Moreover, fifteenth-century Italians did not use pigments in their art as has been done in this painting. Additionally, Leonardo himself never worked with parchment. Overall, the drawing is too ‘rigid’: it is precise but not very expressive, executed too monotonously. So, it is unlikely to have been painted by Leonardo. At best, it could have been by one of his pupils, which would explain the fingerprint, as the master might have corrected something. As for the fact that none of Leonrdo’s left-handed pupils are known or famous, that is a mystery lost to time.
Although several prominent specialists have confirmed the high likelihood that da Vinci is the painter, the art world at large remains staunchly defensive. This, it must be noted, is largely due to the personality of the work's ‘discoverer’, Peter Silverman, who is generally disliked in these circles for his bluntness, indiscretions, and frequent rash comments. Martin Kemp, the author of La Bella Principessa: The Story of the New Masterpiece by Leonardo da Vinci, writes, ‘The main problem with this drawing is that it belongs to Silverman.’
In 2015, Shaun Greenhalgh, a British artist who is also a forger and con artist known for creating fakes of ancient works and selling them as genuine masterpieces, added fuel to the fire. After serving a four-year prison sentence, Greenhalgh reformed himself, and the scandal around his name made him famous enough to sell works under his own name. That year, he published his memoirs, A Forger's Tale: Confessions of the Bolton Forger, in which, among other things, he claimed that La Bella Principessa was his creation and that he used a cashier named Sally, who worked at a nearby supermarket, as the model. However, Greenhalgh incorrectly describes the technique used to create the drawing and gets confused about the materials he allegedly used. Scientist and fine art photographer Pascal Cotte writes: ‘He took data from our book but missed some information published in the Italian edition. For example, he does not mention the yellow pigment mixed with gum arabic in the base layer or the lead white highlights.’ Considering that Greenhalgh's entire book is another scandal aimed at reminding the public of his existence, few people believe him. Moreover, the drawing had been documented to belong to Marchig, the Swiss restorer, since at least 1982, which means Greenhalgh would have to have created it when he was only seventeen years old.

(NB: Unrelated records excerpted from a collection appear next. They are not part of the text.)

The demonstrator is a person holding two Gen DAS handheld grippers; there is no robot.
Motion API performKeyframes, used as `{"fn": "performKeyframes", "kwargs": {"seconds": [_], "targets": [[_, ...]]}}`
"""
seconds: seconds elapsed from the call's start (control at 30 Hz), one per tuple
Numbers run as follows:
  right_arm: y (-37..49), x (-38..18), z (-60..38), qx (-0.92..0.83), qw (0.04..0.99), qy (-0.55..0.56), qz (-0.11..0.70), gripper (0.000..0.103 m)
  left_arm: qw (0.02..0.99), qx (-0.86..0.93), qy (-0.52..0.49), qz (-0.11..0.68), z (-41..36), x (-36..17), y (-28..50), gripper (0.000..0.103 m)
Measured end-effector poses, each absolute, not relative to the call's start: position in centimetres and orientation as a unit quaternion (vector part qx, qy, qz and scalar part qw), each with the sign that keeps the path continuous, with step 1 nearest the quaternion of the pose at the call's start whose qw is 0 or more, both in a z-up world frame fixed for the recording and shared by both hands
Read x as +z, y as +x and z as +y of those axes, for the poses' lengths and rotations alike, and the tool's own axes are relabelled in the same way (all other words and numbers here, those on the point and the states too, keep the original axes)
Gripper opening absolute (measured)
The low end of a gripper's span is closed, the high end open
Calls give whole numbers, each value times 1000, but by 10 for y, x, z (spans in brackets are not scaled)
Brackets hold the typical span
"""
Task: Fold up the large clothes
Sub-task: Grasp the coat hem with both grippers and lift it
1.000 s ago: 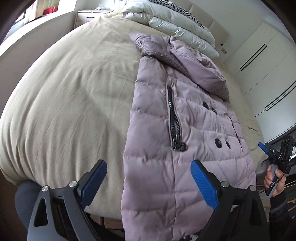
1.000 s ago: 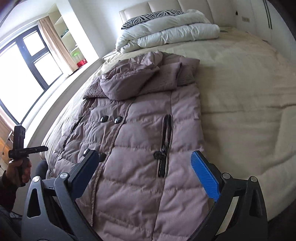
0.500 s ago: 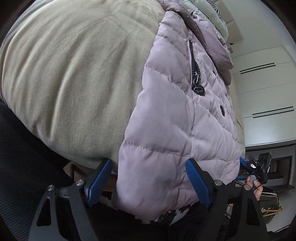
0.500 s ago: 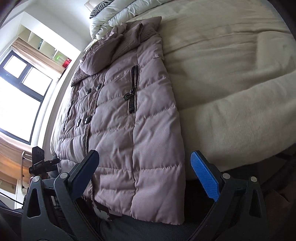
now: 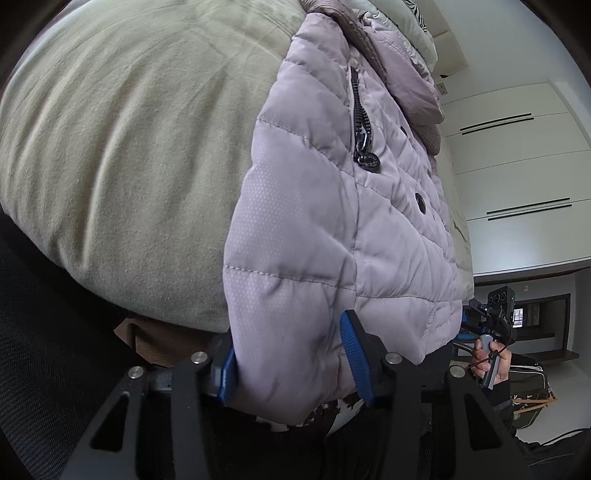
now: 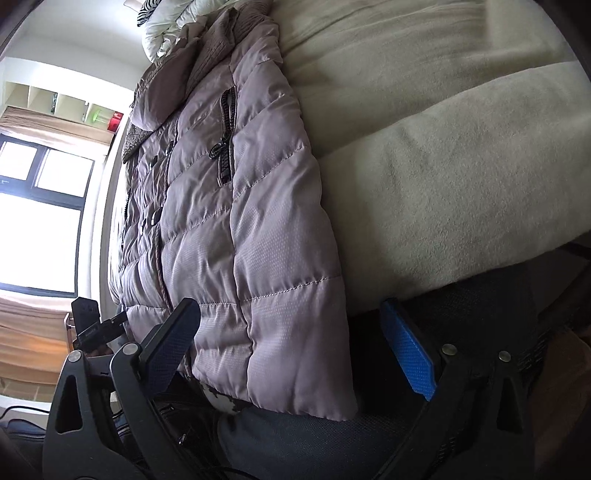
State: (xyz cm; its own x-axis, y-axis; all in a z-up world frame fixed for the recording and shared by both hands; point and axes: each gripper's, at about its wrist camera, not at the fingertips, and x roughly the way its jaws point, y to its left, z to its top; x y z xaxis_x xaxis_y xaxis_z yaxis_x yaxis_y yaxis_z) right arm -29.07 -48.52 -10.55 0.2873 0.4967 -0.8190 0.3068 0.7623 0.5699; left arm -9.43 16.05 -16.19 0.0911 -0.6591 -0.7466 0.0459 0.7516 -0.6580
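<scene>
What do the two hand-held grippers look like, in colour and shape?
Each hand-held gripper, left and right, has a black frame with triangular cut-outs and silver pivot bolts. The fingers carry flat blue textured pads. No cables show on them.

Wide bed under a beige, soft-napped cover [image 5: 122, 155], rounded at the near edge. Directly on it: a pale lilac quilted puffer jacket [image 5: 317, 206] with dark snap buttons and black pocket zips, laid front up, hem overhanging the near edge. At the far end, folded white duvets [image 6: 166, 22], zebra-print pillow on top.
</scene>
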Motion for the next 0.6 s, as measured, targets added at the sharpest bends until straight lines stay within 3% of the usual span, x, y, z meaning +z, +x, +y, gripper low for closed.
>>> {"fn": "performKeyframes", "kwargs": {"seconds": [0.13, 0.2, 0.27, 0.33, 0.43, 0.53, 0.6], "targets": [[-286, -111, -480, 81, 711, 331, 615, 82, 700, -251, -242, 623, 161, -162, -95, 38], [-285, -115, -476, 86, 703, 330, 624, 69, 702, -251, -242, 621, 162, -161, -96, 33], [-286, -115, -471, 86, 705, 314, 630, 44, 707, -252, -232, 618, 161, -159, -98, 26], [-288, -116, -471, 82, 706, 315, 629, 32, 713, -255, -222, 615, 158, -154, -99, 19], [-292, -110, -470, 79, 717, 311, 619, 23, 730, -259, -198, 600, 150, -142, -103, 9], [-296, -103, -461, 79, 732, 285, 614, 11, 747, -255, -177, 588, 141, -133, -109, 7], [-301, -94, -454, 80, 742, 272, 607, 9, 751, -259, -173, 583, 140, -127, -113, 7]]}}
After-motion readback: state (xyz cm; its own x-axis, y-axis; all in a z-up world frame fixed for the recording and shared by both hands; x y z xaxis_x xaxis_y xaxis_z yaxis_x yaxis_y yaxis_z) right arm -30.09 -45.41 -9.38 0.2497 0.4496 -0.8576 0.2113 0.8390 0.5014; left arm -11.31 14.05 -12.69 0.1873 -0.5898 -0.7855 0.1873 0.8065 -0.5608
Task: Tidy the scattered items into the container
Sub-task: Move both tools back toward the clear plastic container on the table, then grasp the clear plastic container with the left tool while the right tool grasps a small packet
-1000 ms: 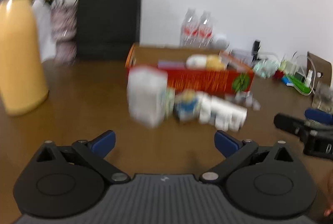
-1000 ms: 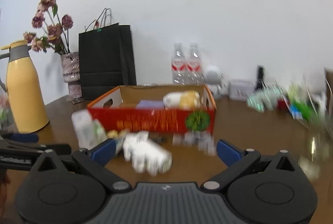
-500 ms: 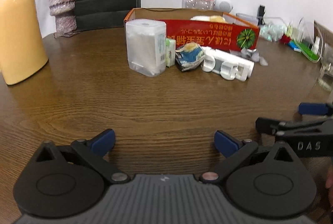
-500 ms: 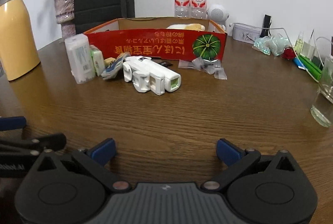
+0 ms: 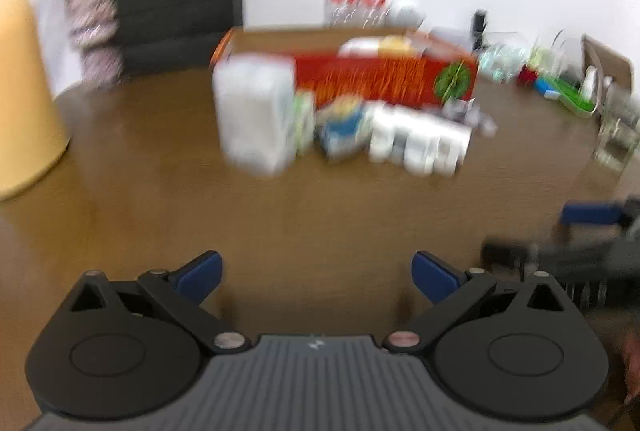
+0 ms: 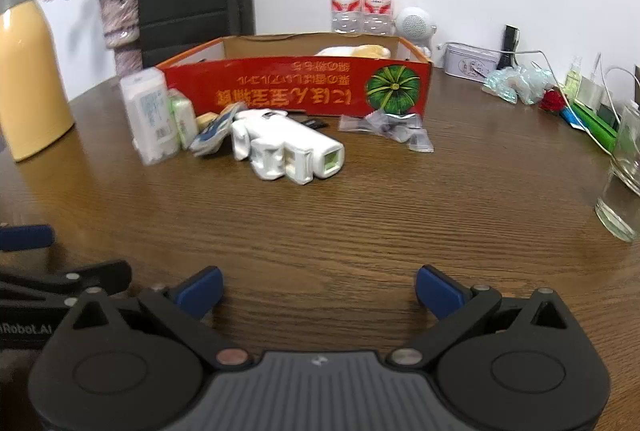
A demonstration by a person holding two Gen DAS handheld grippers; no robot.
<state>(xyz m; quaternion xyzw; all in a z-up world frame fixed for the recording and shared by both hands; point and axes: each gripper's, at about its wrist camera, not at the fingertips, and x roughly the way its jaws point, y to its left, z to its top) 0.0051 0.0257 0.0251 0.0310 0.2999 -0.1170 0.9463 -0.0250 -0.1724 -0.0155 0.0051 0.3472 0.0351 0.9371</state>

The most recent discoveries into the provenance of the painting have strongly supported the position that La Bella Principessa is a da Vinci work. This was supported by the preservation of four copies of the Sforziada, a poetic tribute to the Sforza family, the rulers of Milan. At the beginning of each copy, there was a portrait of the owner of the book executed on parchment. However, the copy of the Sforziada located in Warsaw is missing this decoration—the page was torn out. It is now recognized that La Bella Principessa could have been part of this incunabulum.iAn incunabulum is an early printed book, specially one printed before the sixteenth century. In this case, the portrait most likely depicts thirteen-year-old Bianca Maria Sforza shortly before her wedding—the incunabulum was probably among her wedding gifts.
This would readily explain why Leonardo used parchment, a material he was not fond of, and why the drawing appears slightly more formal and rigid than what is typical for the maestro. If it was a commission from the Sforzas, it would have been hard for the artist to decline such a request, even if he was not particularly interested in creating a ceremonial portrait of a girl wearied by pre-wedding ceremonies.